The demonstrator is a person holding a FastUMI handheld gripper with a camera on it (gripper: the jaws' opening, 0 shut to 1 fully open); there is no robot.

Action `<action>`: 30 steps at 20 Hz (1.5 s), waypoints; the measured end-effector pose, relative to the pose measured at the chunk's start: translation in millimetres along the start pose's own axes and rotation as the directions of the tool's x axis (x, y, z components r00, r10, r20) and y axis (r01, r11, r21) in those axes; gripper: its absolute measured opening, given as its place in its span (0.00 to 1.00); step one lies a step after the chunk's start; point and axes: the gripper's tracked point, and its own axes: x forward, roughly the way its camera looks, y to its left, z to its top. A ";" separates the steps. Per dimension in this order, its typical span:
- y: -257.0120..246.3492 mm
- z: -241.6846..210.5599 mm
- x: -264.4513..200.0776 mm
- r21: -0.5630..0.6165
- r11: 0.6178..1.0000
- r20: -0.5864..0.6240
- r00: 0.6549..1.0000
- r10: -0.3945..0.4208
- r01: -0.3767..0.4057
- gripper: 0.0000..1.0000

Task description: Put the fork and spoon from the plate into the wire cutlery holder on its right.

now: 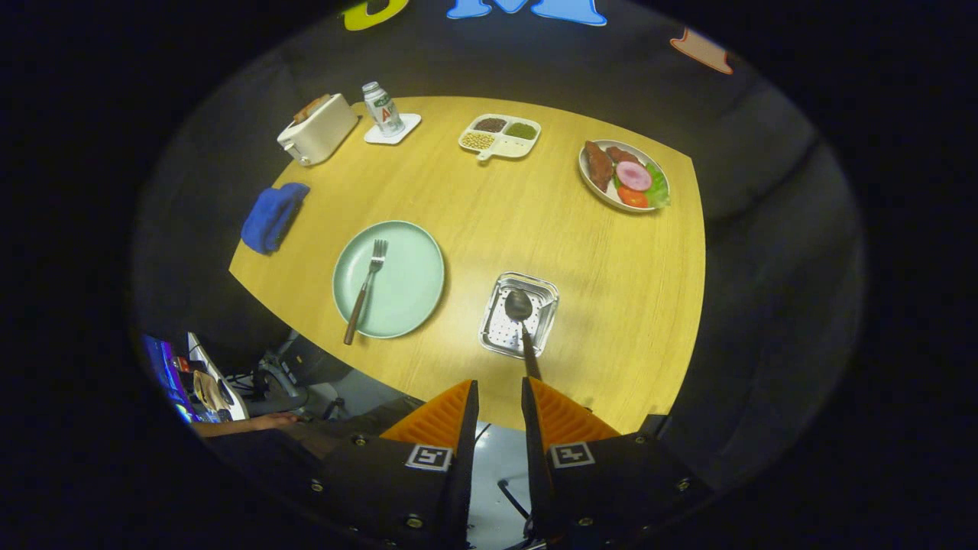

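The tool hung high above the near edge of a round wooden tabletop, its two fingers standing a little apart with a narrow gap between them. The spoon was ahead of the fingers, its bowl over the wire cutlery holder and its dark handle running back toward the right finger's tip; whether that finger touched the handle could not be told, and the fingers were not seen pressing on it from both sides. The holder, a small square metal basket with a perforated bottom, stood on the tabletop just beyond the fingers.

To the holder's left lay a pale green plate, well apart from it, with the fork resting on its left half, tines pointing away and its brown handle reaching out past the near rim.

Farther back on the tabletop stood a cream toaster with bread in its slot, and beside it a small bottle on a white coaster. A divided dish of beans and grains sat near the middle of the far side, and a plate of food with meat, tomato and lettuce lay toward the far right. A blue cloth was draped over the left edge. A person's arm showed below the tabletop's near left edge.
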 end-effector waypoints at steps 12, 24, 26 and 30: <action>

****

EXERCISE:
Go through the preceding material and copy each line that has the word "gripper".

ANSWER SPACE:
The demonstrator is a person holding a FastUMI handheld gripper with a camera on it (gripper: the jaws' opening, 0 shut to 1 fully open); there is no robot.
Action `<action>`: 30 steps at 20 Hz (1.5 s), waypoints; the measured end-effector pose, relative to the pose measured at the chunk's start: translation in millimetres along the start pose's own axes and rotation as the directions of the tool's x axis (x, y, z components r00, r10, r20) and y axis (r01, r11, r21) in those axes; gripper: its absolute measured opening, given as its place in its span (0.00 to 1.00); step one lies a step after the chunk's start; point and axes: the gripper's tracked point, and its own axes: x forward, roughly the way its camera looks, y to its left, z to its top. A ";" separates the steps. Per dimension in this order, its typical span:
- gripper: 0.0000..1.0000

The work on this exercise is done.